**INSTRUCTIONS FOR THE TASK:**
Repeat verbatim what the listing holds, but not its pictures.

**GIVEN DATA:**
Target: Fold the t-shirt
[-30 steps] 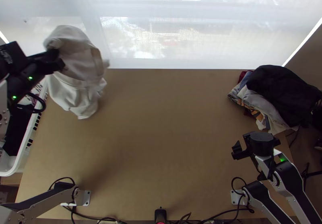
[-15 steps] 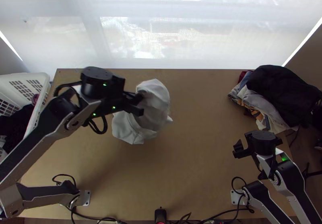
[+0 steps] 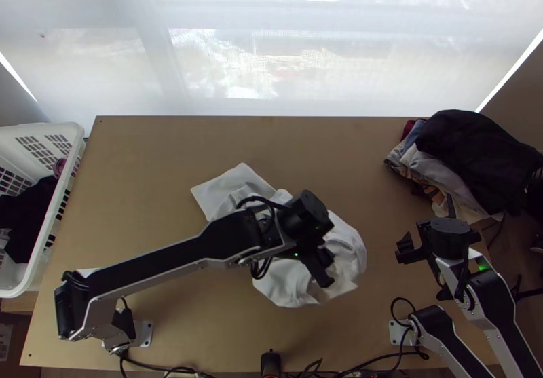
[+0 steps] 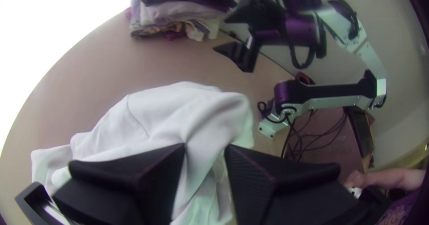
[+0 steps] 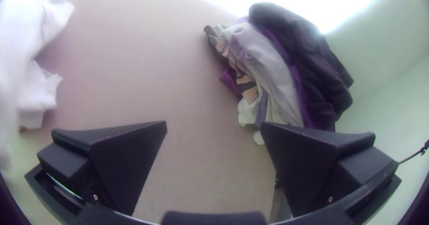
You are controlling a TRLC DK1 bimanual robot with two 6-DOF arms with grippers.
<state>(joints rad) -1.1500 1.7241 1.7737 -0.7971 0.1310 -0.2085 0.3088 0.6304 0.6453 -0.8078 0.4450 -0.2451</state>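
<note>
The white t-shirt (image 3: 346, 242) lies bunched and crumpled at the middle of the table, one flatter part spread toward the upper left. Over its right half is my left gripper (image 3: 323, 268), shut on a bunched part of it. In the left wrist view, folds of the t-shirt (image 4: 178, 113) run in between the two fingers of my left gripper (image 4: 204, 151); which part is held I cannot tell. My right gripper (image 3: 400, 250) is open at the right side of the table, apart from the t-shirt. The right wrist view shows bare table between the fingertips of my right gripper (image 5: 213, 126).
A pile of clothes (image 3: 475, 161), dark on top, sits at the table's right back edge. A white basket (image 3: 51, 229) with dark clothing stands along the left edge. Bare tabletop (image 3: 149, 167) lies behind and left of the t-shirt. A person's hand (image 4: 357, 179) shows off the table.
My left gripper has swung from the far left to the middle and nearer the front, bringing the t-shirt down onto the table. The right arm has barely moved.
</note>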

**RESPONSE FOR THIS EXERCISE:**
Target: Fold the t-shirt
[-30 steps] 
[-15 steps] 
[+0 steps] 
[+0 steps] 
[+0 steps] 
You are controlling a TRLC DK1 bimanual robot with two 6-DOF arms with grippers.
<state>(joints rad) -1.1500 1.7241 1.7737 -0.7971 0.1310 -0.2085 0.3088 0.6304 0.6453 -0.8078 0.4450 -0.2451</state>
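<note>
The white t-shirt (image 3: 346, 242) lies bunched and crumpled at the middle of the table, one flatter part spread toward the upper left. Over its right half is my left gripper (image 3: 323, 268), shut on a bunched part of it. In the left wrist view, folds of the t-shirt (image 4: 178, 113) run in between the two fingers of my left gripper (image 4: 204, 151); which part is held I cannot tell. My right gripper (image 3: 400, 250) is open at the right side of the table, apart from the t-shirt. The right wrist view shows bare table between the fingertips of my right gripper (image 5: 213, 126).
A pile of clothes (image 3: 475, 161), dark on top, sits at the table's right back edge. A white basket (image 3: 51, 229) with dark clothing stands along the left edge. Bare tabletop (image 3: 149, 167) lies behind and left of the t-shirt. A person's hand (image 4: 357, 179) shows off the table.
My left gripper has swung from the far left to the middle and nearer the front, bringing the t-shirt down onto the table. The right arm has barely moved.
</note>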

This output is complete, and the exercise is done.